Foi cumprido mandado de busca e apreensão no Rio de Janeiro. Documentos e um disco rígido (HD) foram recolhidos. A PF busca esclarecer a atuação de uma empresa que teria assumido a intermediação financeira após interrupção de repasses anteriores, com indícios de continuidade das irregularidades até 2019.

CRIMES INVESTIGADOS

Os fatos podem configurar, em tese, peculato, corrupção ativa e passiva, lavagem de dinheiro e organização criminosa. A operação mira a malversação de verbas federais em uma das principais universidades públicas do país.

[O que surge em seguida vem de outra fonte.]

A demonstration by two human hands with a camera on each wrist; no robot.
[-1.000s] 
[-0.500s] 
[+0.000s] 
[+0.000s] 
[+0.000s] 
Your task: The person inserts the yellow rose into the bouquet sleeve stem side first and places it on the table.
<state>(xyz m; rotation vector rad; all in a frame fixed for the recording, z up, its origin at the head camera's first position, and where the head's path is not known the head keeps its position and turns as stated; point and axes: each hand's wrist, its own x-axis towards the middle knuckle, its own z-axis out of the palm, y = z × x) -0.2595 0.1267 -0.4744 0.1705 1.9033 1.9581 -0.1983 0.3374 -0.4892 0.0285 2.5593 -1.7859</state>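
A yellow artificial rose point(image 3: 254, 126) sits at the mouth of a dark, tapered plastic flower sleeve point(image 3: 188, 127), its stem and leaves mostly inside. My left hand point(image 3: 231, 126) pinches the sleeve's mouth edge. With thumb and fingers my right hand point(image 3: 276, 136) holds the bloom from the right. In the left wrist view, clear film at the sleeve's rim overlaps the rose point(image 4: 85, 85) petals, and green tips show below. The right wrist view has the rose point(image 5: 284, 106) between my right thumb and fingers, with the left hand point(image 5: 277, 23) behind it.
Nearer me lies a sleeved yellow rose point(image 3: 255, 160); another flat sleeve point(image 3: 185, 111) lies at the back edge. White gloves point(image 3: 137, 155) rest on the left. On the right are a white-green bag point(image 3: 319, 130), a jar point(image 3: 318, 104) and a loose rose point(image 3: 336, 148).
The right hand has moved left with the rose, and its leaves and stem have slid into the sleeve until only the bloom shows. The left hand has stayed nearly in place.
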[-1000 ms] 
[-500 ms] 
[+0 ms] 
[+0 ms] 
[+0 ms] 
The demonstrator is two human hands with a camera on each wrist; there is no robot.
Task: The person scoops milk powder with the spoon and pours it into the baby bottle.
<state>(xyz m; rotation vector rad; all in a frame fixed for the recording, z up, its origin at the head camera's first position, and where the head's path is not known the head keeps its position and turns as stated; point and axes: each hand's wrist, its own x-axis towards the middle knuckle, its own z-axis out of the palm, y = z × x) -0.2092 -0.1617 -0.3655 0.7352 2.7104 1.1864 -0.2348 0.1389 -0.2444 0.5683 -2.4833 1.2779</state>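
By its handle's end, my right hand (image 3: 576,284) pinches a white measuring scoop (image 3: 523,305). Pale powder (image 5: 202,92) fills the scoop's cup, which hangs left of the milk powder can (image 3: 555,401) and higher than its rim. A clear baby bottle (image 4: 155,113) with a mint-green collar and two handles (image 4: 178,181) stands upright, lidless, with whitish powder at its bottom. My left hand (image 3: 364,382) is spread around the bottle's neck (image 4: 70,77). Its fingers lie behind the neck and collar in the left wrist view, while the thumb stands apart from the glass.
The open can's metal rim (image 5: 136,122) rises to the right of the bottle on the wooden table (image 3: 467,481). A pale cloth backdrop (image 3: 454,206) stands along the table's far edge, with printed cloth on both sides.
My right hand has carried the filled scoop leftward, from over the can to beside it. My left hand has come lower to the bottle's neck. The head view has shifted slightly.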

Casos de desvio de recursos em universidades federais expõem o problema crônico da gestão pública sob influência petista e de aliados. Bilhões de reais do contribuinte são destinados ao ensino superior, mas escândalos recorrentes revelam conluio entre servidores e empresas. A direita conservadora defende auditoria rigorosa, transparência total e punição exemplar. O dinheiro público não pode continuar alimentando esquemas enquanto estudantes e professores sofrem com estrutura precária.